Collecting YouTube Data

Session 2c (1)

Author
Affiliation

Zixi Chen, PhD

NYU-Shanghai

Published

November 13, 2025

1 Scraping politeness

Make sure you know what you can scrap and what you cannot by reading the platform’s official documents. Most of the platforms would have a “platform.robots.txt” page. Here is the one for YouTube: https://www.youtube.com/robots.txt. See Fig. 1 below.

Fig.1 robots.txt of YouTube

YouTube also has a very detailed official Data API document, where you can find the data you can scrape from this API in its Reference file. We will take a look at it together later.

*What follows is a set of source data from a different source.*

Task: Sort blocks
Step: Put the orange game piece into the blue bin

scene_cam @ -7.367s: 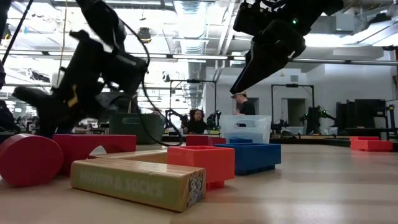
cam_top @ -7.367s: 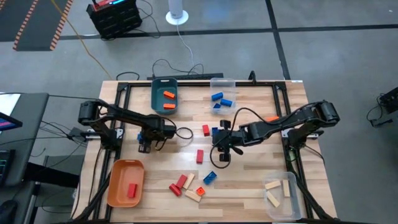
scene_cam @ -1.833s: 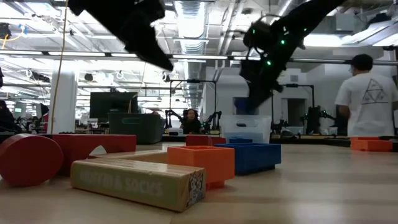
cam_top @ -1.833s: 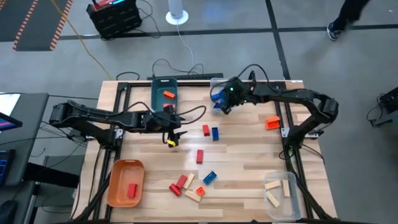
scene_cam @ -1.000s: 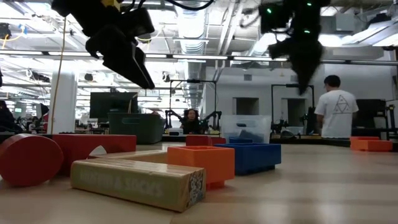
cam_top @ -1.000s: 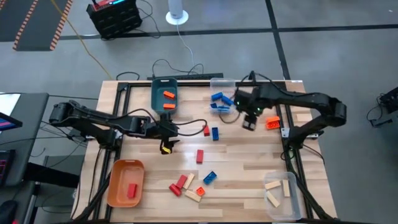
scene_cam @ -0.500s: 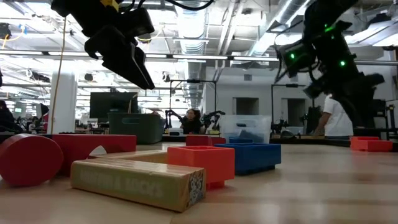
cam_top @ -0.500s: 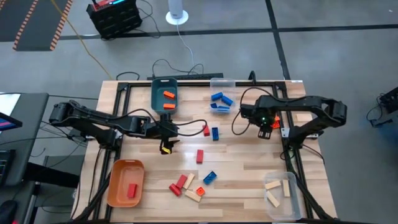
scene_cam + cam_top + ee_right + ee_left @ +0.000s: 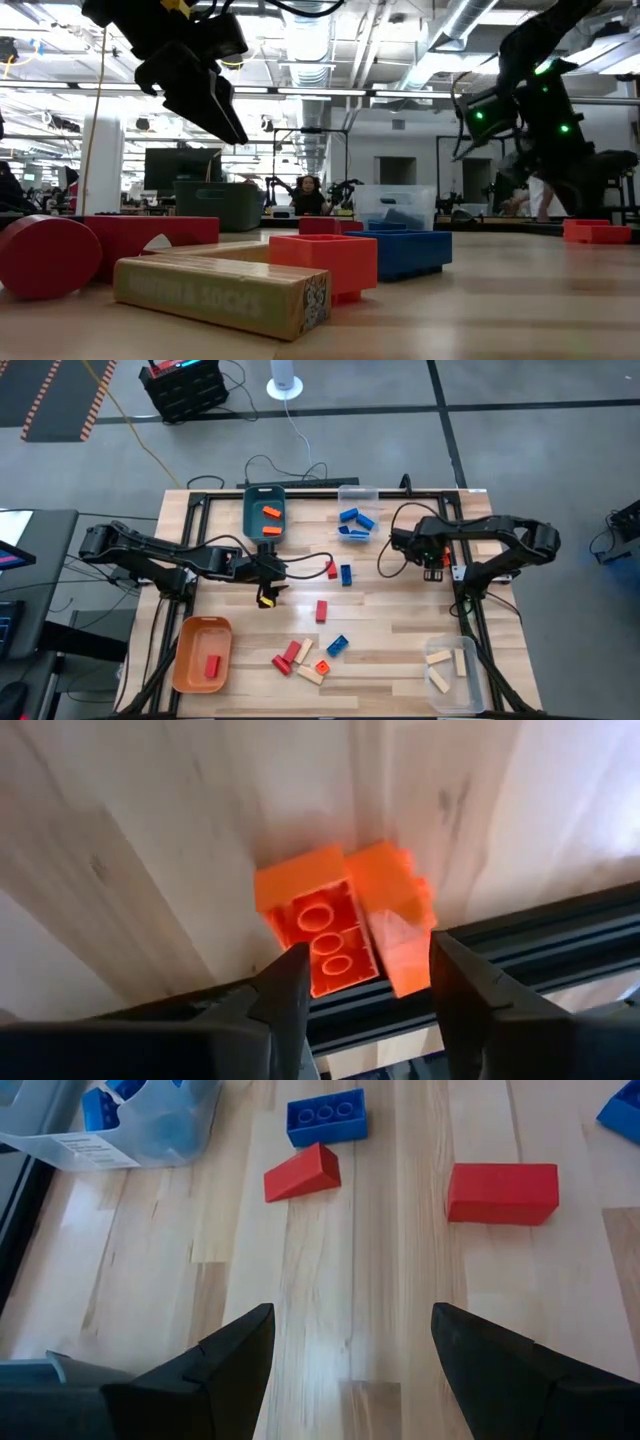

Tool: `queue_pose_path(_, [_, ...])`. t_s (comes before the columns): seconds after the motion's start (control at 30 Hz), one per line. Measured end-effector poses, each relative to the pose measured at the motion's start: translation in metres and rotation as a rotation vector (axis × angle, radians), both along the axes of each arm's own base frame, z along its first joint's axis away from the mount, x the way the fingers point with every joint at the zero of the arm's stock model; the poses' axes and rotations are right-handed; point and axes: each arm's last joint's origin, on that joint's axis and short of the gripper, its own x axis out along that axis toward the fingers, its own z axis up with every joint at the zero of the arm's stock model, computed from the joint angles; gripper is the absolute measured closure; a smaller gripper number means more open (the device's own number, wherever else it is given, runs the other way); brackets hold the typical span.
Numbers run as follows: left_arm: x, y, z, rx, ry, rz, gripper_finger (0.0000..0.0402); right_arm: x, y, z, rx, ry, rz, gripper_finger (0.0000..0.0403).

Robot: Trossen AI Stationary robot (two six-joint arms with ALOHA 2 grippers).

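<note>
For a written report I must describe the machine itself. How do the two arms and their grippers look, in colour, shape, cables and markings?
Both arms are black and slender, made of jointed segments. The left gripper carries a small yellow marking near its tip; the right gripper sits below a wrist with small green lights. A loose black cable loops beside each arm. Each gripper ends in two dark, flat, tapering fingers.

- The studded brick (image 9: 322, 942) lies on the table (image 9: 120, 840) between the right gripper (image 9: 365, 982) fingers, touching a second block (image 9: 395, 910).
- A wedge block (image 9: 302, 1173) lies ahead of the left gripper (image 9: 350, 1345), a studded block (image 9: 327, 1116) just behind it.
</note>
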Motion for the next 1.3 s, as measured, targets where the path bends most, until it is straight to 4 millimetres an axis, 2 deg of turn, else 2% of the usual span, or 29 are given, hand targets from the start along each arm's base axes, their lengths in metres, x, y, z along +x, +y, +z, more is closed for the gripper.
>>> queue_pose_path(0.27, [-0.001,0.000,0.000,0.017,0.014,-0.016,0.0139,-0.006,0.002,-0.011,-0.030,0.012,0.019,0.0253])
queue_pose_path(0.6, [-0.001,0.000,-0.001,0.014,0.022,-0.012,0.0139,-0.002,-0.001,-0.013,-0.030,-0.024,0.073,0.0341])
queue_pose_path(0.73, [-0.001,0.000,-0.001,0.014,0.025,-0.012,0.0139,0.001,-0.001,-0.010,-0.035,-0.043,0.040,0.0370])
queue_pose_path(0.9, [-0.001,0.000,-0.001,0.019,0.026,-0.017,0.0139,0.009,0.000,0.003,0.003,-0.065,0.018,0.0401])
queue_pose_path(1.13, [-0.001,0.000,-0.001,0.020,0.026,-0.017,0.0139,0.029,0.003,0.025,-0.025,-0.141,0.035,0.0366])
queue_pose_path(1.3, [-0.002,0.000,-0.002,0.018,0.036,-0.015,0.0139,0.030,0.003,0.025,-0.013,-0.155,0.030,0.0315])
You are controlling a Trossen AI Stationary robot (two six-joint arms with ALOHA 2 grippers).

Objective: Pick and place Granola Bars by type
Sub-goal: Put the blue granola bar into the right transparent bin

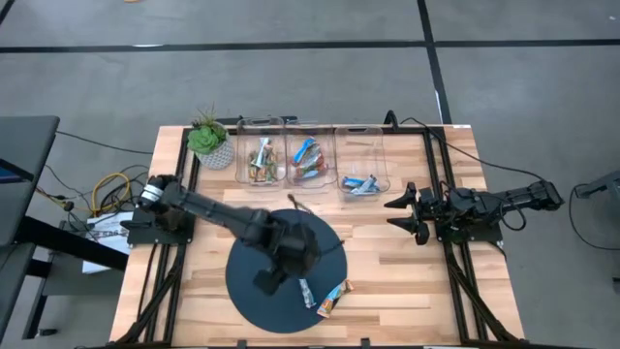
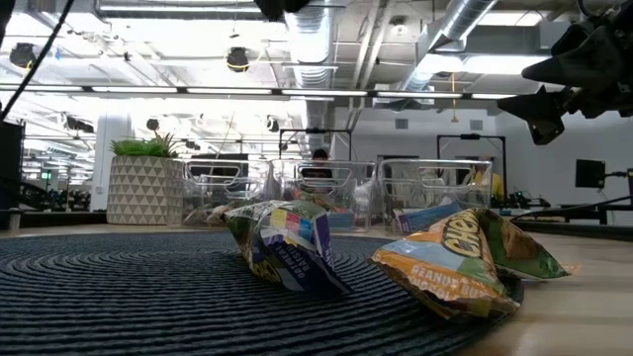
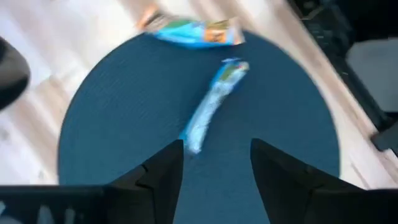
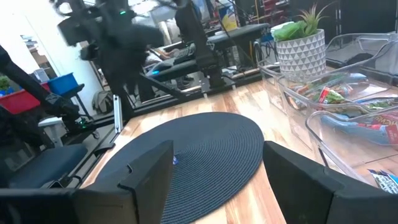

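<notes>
Left gripper (image 3: 214, 168) — wide open (empty) — just above the blue-and-silver bar (image 3: 213, 104) on the mat (image 3: 112, 124).

Mat (image 1: 247, 291): two bars lie at its 4 o'clock edge, the blue-silver bar (image 1: 307, 291) just beside the tan-orange bar (image 1: 332, 300); its 9 o'clock half is bare
Left gripper (image 1: 264, 282): fingers apart above the mat, arm crossing from 10 o'clock
Bins (image 1: 312, 155): wall the 12 o'clock edge, plant (image 1: 207, 139) beside them
Right gripper (image 1: 399, 211): parked at 3 o'clock; open wood between
</notes>
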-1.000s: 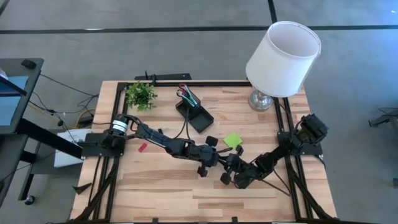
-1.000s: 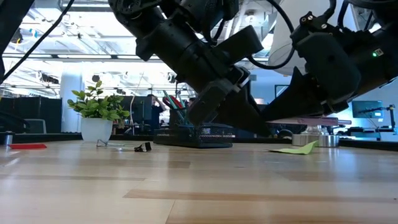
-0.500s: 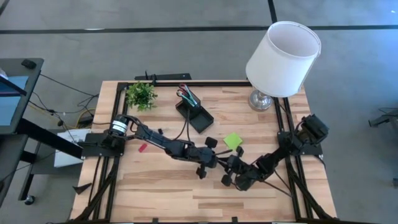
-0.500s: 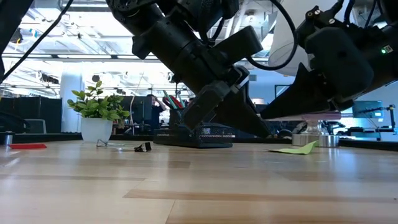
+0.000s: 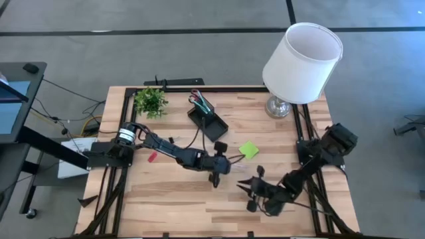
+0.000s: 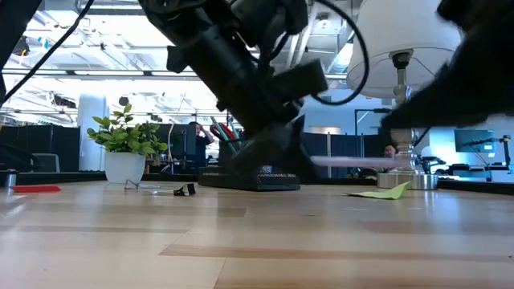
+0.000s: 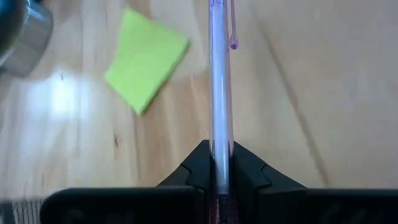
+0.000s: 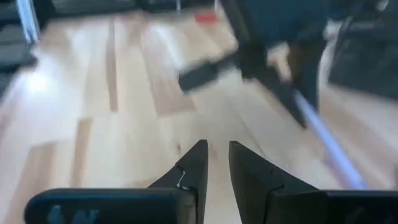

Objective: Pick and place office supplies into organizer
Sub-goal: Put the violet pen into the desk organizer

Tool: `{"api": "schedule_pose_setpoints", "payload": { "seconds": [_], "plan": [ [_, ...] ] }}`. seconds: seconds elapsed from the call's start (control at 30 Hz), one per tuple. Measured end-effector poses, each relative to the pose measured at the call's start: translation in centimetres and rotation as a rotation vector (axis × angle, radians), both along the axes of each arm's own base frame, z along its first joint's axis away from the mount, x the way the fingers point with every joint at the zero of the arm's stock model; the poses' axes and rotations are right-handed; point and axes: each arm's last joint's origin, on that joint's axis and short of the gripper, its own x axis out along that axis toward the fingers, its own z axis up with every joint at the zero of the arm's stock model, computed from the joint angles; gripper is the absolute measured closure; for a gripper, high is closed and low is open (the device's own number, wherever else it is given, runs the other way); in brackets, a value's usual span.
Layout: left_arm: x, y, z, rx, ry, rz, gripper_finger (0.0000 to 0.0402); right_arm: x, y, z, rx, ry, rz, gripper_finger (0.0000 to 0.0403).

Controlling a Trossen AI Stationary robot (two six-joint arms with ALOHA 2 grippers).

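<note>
Shown from above is a wooden table (image 5: 166, 199) with 2 dark arms. The left gripper (image 7: 216, 163) is closed on a pale pink pen (image 7: 219, 81), which is clamped between its 2 fingers and projects forward above the tabletop; in the low view the pen (image 6: 353, 160) is seen held level, clear of the wood. A lime-green sticky-note pad (image 5: 248, 149) is lying flat on the table just beside this gripper (image 5: 229, 163). The right gripper (image 8: 212, 163) is located near the table's front right part, apart from the left one (image 5: 247, 188); its fingers are seen narrowly parted, with nothing between them. The black organizer (image 5: 207, 121) is placed toward the back of the table, with pens standing in its taller section. A potted plant (image 5: 150, 101) and a white-shaded lamp (image 5: 302, 63) are set along the back edge.
</note>
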Motion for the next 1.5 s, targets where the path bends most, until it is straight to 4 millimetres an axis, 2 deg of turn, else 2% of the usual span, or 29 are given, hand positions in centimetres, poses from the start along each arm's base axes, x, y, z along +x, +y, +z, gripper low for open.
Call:
{"api": "schedule_pose_setpoints", "payload": {
  "seconds": [0.13,0.23,0.4,0.53,0.63,0.77,0.83,0.93,1.03,1.17,1.33,1.5],
  "plan": [
    [-0.6,0.2,0.0,-0.002,0.068,0.009,0.0384,-1.7,1.3,2.1,-0.032,-0.084,0.016,0.0341],
    [-1.2,0.5,1.7,0.047,0.140,0.033,0.0384,-3.1,2.2,3.1,-0.040,-0.124,0.032,0.0341],
    [-2.2,1.3,7.2,0.220,0.325,0.115,0.0384,-4.4,3.2,2.6,-0.100,-0.146,0.036,0.0342],
    [-2.9,2.9,12.2,0.323,0.496,0.152,0.0385,-4.5,3.5,1.5,-0.118,-0.132,0.037,0.0342],
    [-3.6,5.2,16.0,0.366,0.565,0.227,0.0385,-4.2,3.3,0.4,-0.104,-0.122,0.012,0.0342],
    [-5.0,9.5,21.2,0.280,0.604,0.366,0.0385,-3.6,2.9,-1.2,-0.122,-0.097,-0.018,0.0342],
    [-5.4,12.1,23.0,0.216,0.551,0.433,0.0385,-3.2,2.6,-1.9,-0.142,-0.081,-0.029,0.0342],
    [-6.1,15.9,24.7,0.106,0.502,0.487,0.0385,-2.7,2.2,-2.8,-0.148,-0.069,-0.054,0.0342],
    [-7.2,19.1,24.9,0.079,0.516,0.549,0.0385,-2.2,1.7,-3.5,-0.094,-0.048,-0.074,0.0342],
    [-7.9,22.1,23.2,0.052,0.594,0.601,0.0385,-1.6,1.2,-4.5,-0.050,0.017,-0.057,0.0342],
    [-8.4,23.2,20.6,0.065,0.734,0.551,0.0385,-0.8,0.4,-5.4,-0.039,0.070,-0.061,0.0342],
    [-7.9,23.9,18.7,0.084,0.750,0.466,0.0385,-0.1,-0.5,-5.6,-0.020,0.102,-0.075,0.0343]
  ]
}}
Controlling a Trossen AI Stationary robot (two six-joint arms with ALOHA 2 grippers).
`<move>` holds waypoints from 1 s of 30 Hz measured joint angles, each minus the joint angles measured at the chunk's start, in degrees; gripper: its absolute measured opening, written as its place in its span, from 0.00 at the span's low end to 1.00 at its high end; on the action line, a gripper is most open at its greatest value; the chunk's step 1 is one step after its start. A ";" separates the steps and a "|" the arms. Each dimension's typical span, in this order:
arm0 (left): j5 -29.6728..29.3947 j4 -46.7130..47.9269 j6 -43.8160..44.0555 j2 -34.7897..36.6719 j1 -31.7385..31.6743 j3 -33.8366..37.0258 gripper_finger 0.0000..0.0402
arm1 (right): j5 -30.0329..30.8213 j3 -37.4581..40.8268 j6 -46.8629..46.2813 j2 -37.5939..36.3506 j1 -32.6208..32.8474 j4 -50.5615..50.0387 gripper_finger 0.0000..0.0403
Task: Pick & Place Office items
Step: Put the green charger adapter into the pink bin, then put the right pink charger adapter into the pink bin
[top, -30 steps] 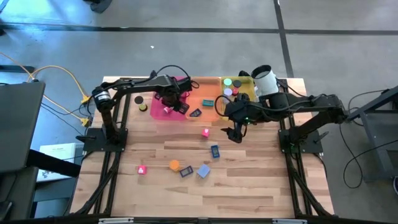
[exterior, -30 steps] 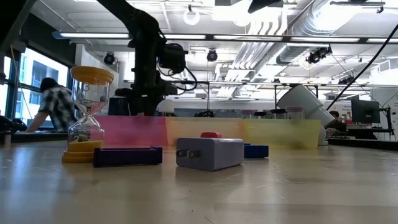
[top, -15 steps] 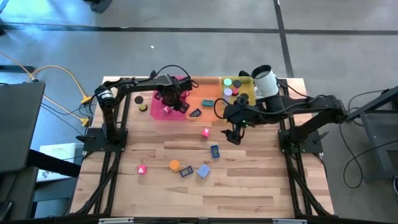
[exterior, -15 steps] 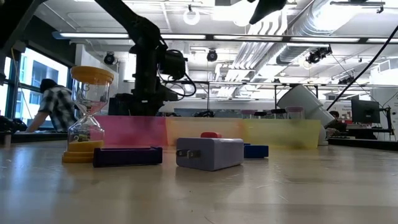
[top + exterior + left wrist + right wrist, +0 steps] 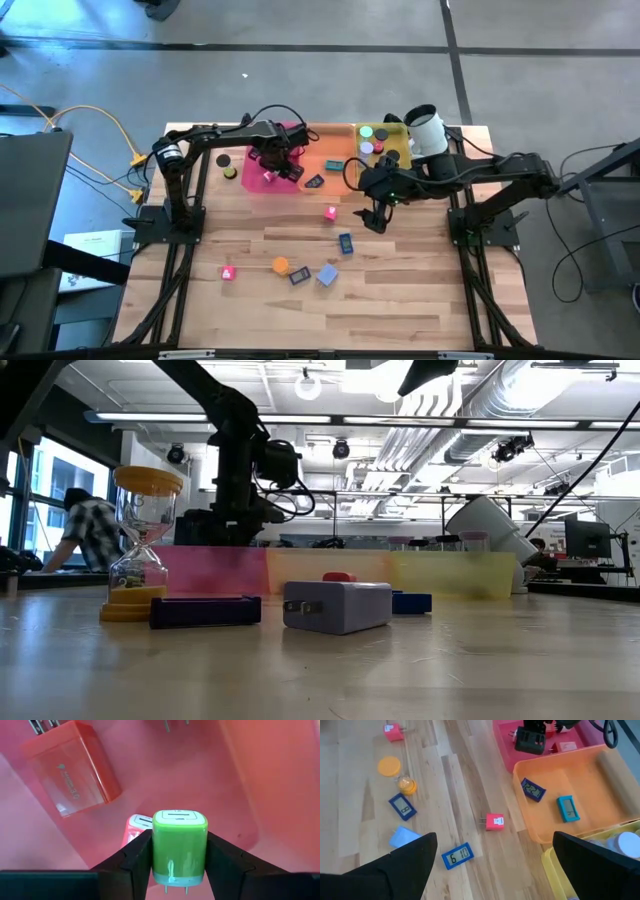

  1. If you plan to scrape a considerable amount of data using R, you should use the polite package to seek permission and take pauses in data requests. In this class, we only obtain a small amount of data, so we won’t use this package. But check out how to use polite here and here if you have a heavy data scraping task.
ATTENTION

In this class, I will demonstrate the codes for scrapping. If many of us run those codes at the same time, we are highly likely to get access denied. To avoid this issue, I will provide the scraped data. You can download it and load it in your Rstudio, and avoid of running any scraping related codes (I will note which are codes for scraping). With the provided scraped data, you can run other non-scraping codes for practice alongside the class. You can try the codes for scrapping after the class and scrape the videos of interest.

Download the scraped data here. And load the data with the following codes:

load("your directory/YT_scraped_Data.RData")

2 A simple example

Instead of writing our own API applications to access the YouTube data, we use two off-the-shelf R packages, tuber and vosonSML, which provide handy functions to quickly scrape video and user data.

Of course, since these two packages were written for the authors’ own interest, you may not find the YouTube data you want to use. In this case, you may want to write your own applications. You can find an awesome example of writing API calls using R here. For teaching purposes, we will use these two handy R packages.

#install.packages(c("vosonSML", "tuber", "httpuv")) 

library(vosonSML) # we use it for collecting comments data
library(tuber) # we use if for collecting video and channel attributes. 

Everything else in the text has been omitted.